I didn’t leave the house except to go walk at the SportsPlex. I did 2 laps today and was headed into a third when I got a call saying “Can Lillian and I come over?” And I needed to be there before they could get there so I hightailed it back to my car. You don’t say no to the best part of your day. 💗
I got home and took a quick shower before my kiddos arrived. They stayed for a couple of hours and then I did some probate paperwork and sent that in. (Side note: I don’t care if you’re 25, write a will; you can always adjust it later as life brings changes and you will have the choice of who receives your belongings, not the State.) Then I rested a bit and got up off the couch to do some more 15 minute “hot spots” in my house. You know, the surfaces that seems to be magnets for clutter to convene and stay awhile. I work on something for fifteen minutes and then I try to do something else for a little while so that it doesn’t seem overwhelming. I know that when the house is back in order, I’ll feel a little more calm, a little more peace.
As I clear these areas and find proper spaces for things, I come across quite a few things that are surrounded by memories of Scott. It’s been over a month and I still find it hard to believe this is forever…that it’s real. Sometimes I laugh a little. Sometimes I cry a little. And sometimes I just try to keep working, finish my fifteen minutes.
Life is a little like that. Sometimes we laugh. Sometimes we cry. And sometimes we just want to get on through to the next part. We could be missing a lesson or a blessing by rushing through to the next part.
The days don’t pass very quickly right now so I don’t feel like I’m swiftly sailing past anything at all but, maybe in my fog and in my focusing on just getting through it, I’m not getting something I am going to need to learn from this. I feel like the only real thing I can learn in this scenario is how to walk with someone else through it. And how to lean on God in it.
So, in addition to my 15 minute clean ups next time, I’m going to add in some 15 minute meditations times. I would say prayer times, and I try, but prayer words still just aren’t coming easily. It’s a focus and concentration thing. I don’t know; since I seem to be able to write but not put things into words audibly, I may need to start prayer journaling. Maybe I can get my words 𝘵𝘰 𝘎𝘰𝘥 to come out in a sensible manner that way. A beautiful friend reminded me, though, that I don’t need to be able to actually come up with words to pray because I have a built-in intercessor named Holy Spirit.
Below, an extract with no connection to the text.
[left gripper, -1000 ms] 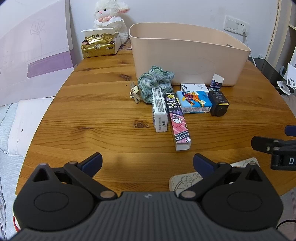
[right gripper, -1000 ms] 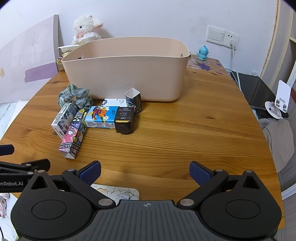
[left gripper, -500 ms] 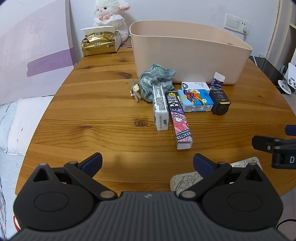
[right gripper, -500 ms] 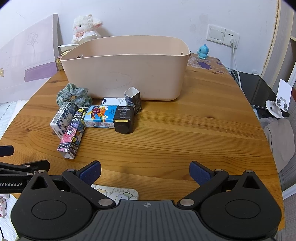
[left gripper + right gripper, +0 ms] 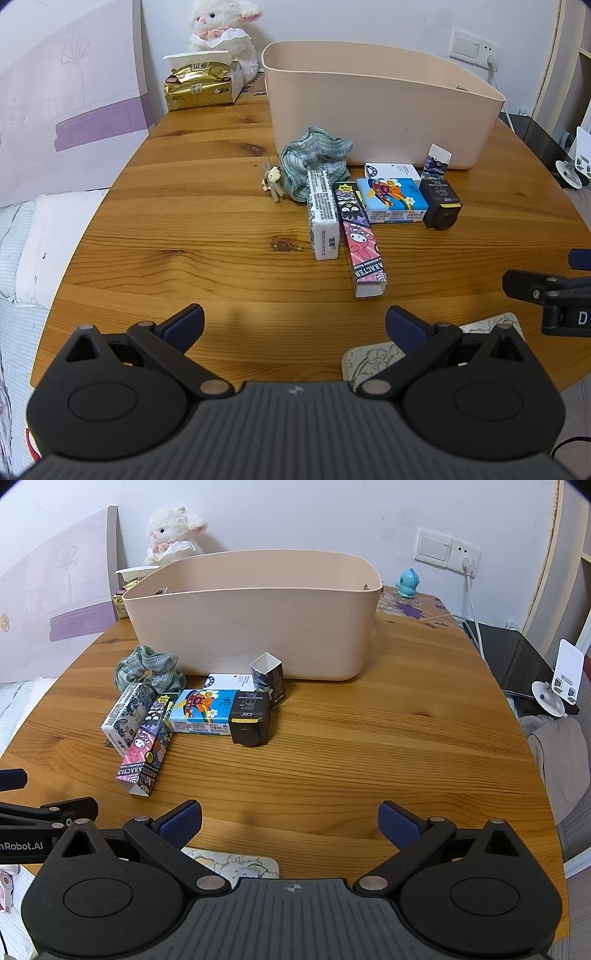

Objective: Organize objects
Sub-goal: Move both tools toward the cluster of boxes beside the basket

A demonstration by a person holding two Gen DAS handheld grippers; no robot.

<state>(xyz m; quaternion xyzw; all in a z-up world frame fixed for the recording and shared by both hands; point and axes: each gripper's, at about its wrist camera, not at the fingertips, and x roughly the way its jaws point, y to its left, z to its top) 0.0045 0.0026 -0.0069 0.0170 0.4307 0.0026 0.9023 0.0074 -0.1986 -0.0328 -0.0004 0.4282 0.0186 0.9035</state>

I think that finding a way to commune with God in times when it is difficult to even concentrate is important. Some people have prayer closets or war rooms. Some sing in the shower or read in the bed. It doesn’t matter how but that you are taking the time to try to connect to your power source (speaking to myself here.) If your battery is not plugged in, it can’t charge for when it’s not connected to power source the next time.
My counselor gave me an “assignment” to listen to at least thirty minutes of praise and worship music per day. Normally this would be easy but right now, it has its harder days, too. (See yesterday.) The fact that I’m goal oriented means that I’m going to hit that mark every day so that’s a good thing. For tonight, my spiritual batteries are charged and I’m ready to charge up the physical ones for tomorrow.
Father God, may my angels surround me as I wake tomorrow and fight off spirits of darkness, anxiety, and despair throughout the day. Tomorrow will be another “good day,” in Jesus’ name. Amen.